GL: Wow, a billion dollars… think of the sweet lair I could build with that in Maui. After the lair, I think FQXi has set a good precedent for advancing science by giving money away efficiently and responsibly. Most basic science research is motivated by idealism, not by money. But money makes it possible. It would be great to establish a foundation that provided a comfortable living to any qualified researcher interested in spending their time working in math or science. Supported projects could include making new scientific software tools, improving the content of Wikipedia, writing books, science blogging, or even developing new branches of research — projects which don’t currently advance a career under the shortsighted metric of Impact Factor.

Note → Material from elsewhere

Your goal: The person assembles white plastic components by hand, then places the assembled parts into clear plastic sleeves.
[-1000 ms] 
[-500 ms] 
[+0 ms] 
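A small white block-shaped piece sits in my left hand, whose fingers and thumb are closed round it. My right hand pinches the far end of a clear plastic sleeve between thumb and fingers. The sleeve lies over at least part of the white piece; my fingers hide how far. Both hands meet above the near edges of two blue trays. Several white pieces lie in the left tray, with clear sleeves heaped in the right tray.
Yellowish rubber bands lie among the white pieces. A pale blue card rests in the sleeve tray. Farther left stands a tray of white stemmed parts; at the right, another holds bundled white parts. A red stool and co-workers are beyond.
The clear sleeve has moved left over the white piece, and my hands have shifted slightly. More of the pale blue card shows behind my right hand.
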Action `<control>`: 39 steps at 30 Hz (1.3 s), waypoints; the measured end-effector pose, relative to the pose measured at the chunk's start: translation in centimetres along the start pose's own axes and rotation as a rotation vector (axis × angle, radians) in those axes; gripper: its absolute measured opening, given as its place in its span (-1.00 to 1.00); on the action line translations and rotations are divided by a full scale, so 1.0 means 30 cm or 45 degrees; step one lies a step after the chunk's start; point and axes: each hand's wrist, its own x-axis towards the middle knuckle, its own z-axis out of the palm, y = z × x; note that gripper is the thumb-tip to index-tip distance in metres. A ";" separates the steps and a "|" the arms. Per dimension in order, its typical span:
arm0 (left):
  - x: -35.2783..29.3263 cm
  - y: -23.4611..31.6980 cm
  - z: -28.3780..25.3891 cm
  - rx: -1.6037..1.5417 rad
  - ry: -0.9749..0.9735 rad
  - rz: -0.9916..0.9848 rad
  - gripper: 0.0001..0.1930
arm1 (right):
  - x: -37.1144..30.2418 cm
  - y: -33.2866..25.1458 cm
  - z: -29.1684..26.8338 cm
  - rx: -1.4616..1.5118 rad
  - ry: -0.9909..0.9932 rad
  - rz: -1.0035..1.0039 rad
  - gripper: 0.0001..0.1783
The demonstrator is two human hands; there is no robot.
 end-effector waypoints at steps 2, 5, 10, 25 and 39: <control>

With a billion dollars, we could provide support to about 3,000 people for ten years, and significantly improve the scientific landscape and the quality of life of scientists. This runs counter to the usual, politically correct philanthropic strategy of helping the needy; but many organizations like that already exist, and I think the world would be a better place if there was more support for the gifted, allowing extremely bright people to follow their dreams.

One Response to “Mathematics Interview With Garrett Lisi”

  1. Engineering Education » A Beautiful Universe says:

    [...] other day I discovered Garrett Lisi’s TED Talk.  My second favorite thing about the talk is seeing how Lisi’s imagination [...]

Leave a Reply

You must be logged in to post a comment. Login »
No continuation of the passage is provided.